Work to be completed –
The expected response consists solely of the lines from the line with "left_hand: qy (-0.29" through the last line of the material below, copied exactly.

Dataset extract –

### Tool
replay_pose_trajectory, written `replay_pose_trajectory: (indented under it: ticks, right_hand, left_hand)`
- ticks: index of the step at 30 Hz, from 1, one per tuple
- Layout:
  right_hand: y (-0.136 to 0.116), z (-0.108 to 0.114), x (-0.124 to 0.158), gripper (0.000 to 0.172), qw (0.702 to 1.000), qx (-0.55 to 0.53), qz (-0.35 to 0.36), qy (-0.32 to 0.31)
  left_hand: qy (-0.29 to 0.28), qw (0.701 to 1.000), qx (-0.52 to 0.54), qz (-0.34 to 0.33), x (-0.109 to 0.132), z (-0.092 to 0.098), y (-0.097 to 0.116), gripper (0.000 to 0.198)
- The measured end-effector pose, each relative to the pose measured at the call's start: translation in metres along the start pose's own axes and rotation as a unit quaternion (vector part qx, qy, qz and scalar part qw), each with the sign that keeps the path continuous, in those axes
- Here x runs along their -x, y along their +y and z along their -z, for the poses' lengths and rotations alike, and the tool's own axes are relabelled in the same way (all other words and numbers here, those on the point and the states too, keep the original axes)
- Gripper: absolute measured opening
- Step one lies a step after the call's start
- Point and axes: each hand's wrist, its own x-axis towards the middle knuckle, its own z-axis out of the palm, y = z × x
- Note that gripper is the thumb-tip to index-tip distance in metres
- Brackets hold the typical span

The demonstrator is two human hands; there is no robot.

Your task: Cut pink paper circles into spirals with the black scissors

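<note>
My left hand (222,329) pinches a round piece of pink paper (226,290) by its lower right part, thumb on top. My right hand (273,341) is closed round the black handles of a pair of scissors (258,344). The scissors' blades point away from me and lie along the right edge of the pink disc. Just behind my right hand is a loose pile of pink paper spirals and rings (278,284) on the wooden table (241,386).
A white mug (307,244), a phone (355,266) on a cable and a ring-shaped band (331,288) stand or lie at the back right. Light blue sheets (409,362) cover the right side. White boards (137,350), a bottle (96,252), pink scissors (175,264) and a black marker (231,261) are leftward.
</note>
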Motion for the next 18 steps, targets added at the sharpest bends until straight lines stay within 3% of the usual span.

Solution to the problem –
  left_hand: qy (-0.29 to 0.28), qw (0.701 to 1.000), qx (-0.52 to 0.54), qz (-0.34 to 0.33), x (-0.109 to 0.132), z (-0.092 to 0.098), y (-0.097 to 0.116), gripper (0.000 to 0.198)
- The measured end-effector pose, each relative to the pose measured at the call's start: translation in metres along the start pose's own axes and rotation as a unit quaternion (vector part qx, qy, qz and scalar part qw), each with the sign that keeps the path continuous, in those axes
- Here x runs along their -x, y along their +y and z along their -z, for the poses' lengths and rotations alike, and the tool's own axes are relabelled in the same way (all other words and numbers here, those on the point and the states too, keep the original axes)
- Gripper: absolute measured opening
- Step one lies a step after the call's start
- Point and axes: each hand's wrist, its own x-axis towards the middle knuckle, its own z-axis out of the palm, y = z × x
- Note that gripper is the thumb-tip to index-tip distance in metres
- Brackets hold the typical span

The demonstrator is two human hands; there is no robot.

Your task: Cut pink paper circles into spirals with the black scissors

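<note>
My left hand (222,329) pinches a round piece of pink paper (226,290) by its lower right part, thumb on top. My right hand (273,341) is closed round the black handles of a pair of scissors (258,344). The scissors' blades point away from me and lie along the right edge of the pink disc. Just behind my right hand is a loose pile of pink paper spirals and rings (278,284) on the wooden table (241,386).
A white mug (307,244), a phone (355,266) on a cable and a ring-shaped band (331,288) stand or lie at the back right. Light blue sheets (409,362) cover the right side. White boards (137,350), a bottle (96,252), pink scissors (175,264) and a black marker (231,261) are leftward.
</note>
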Motion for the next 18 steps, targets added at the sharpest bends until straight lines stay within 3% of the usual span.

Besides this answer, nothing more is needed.